GCF was collected from 40 subjects classified as either periodontally healthy or as having plaque-induced gingivitis, chronic moderate periodontitis, or chronic severe periodontitis. GCF was sampled from a total of 200 distinct sites (5 sites per individual; see Fig. 4 for site distribution among groups). Bead-based multiplex assays on a Bio-Plex system were used to assay the following molecules: (A) MFG-E8, (B) IL-1β, (C) IL-6, (D) IL-17A, (E) RANKL and (F) OPG. Dots represent individual values from distinct sampled sites and each box in the box-and-whisker plots extends from the 25th to the 75th percentiles. **P < 0.01; ****P < 0.0001 between indicated groups (Repeated measures analysis as implemented in SAS Proc GENMOD). ND, not detectable; NS, not significant.

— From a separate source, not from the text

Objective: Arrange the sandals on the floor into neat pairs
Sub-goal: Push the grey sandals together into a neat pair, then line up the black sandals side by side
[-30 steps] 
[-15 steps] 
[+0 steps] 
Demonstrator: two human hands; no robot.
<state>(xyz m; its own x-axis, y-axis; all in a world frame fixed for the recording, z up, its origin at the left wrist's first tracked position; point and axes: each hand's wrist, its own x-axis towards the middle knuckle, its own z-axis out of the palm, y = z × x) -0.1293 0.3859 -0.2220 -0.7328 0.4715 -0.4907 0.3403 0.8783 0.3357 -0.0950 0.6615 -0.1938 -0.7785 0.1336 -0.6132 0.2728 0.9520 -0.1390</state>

Figure 6. GCF levels of MFG-E8 and indicated cytokines after treatment of severe periodontitis

GCF was collected from 5 subjects classified as having chronic severe periodontitis at baseline, at a re-assessment appointment following non-surgical periodontal treatment (SRP) and after pocket reduction surgery. GCF was sampled from a total of 30 distinct sites (6 sites per individual). Bead-based multiplex assays on a Bio-Plex system were used to assay the following molecules: (A) MFG-E8, (B) IL-6, (C) IL-17A, and (D) RANKL. (E) Measured deep probing pocket depths (PPD) before and after treatments. In A-D, dots represent individual values from distinct sampled sites and each box in the box-and-whisker plots extends from the 25th to the 75th percentiles. In E, data are means ± SD (n = 30 sites). **P < 0.01; ****P < 0.0001 between indicated groups (Repeated measures analysis as implemented in SAS Proc GENMOD).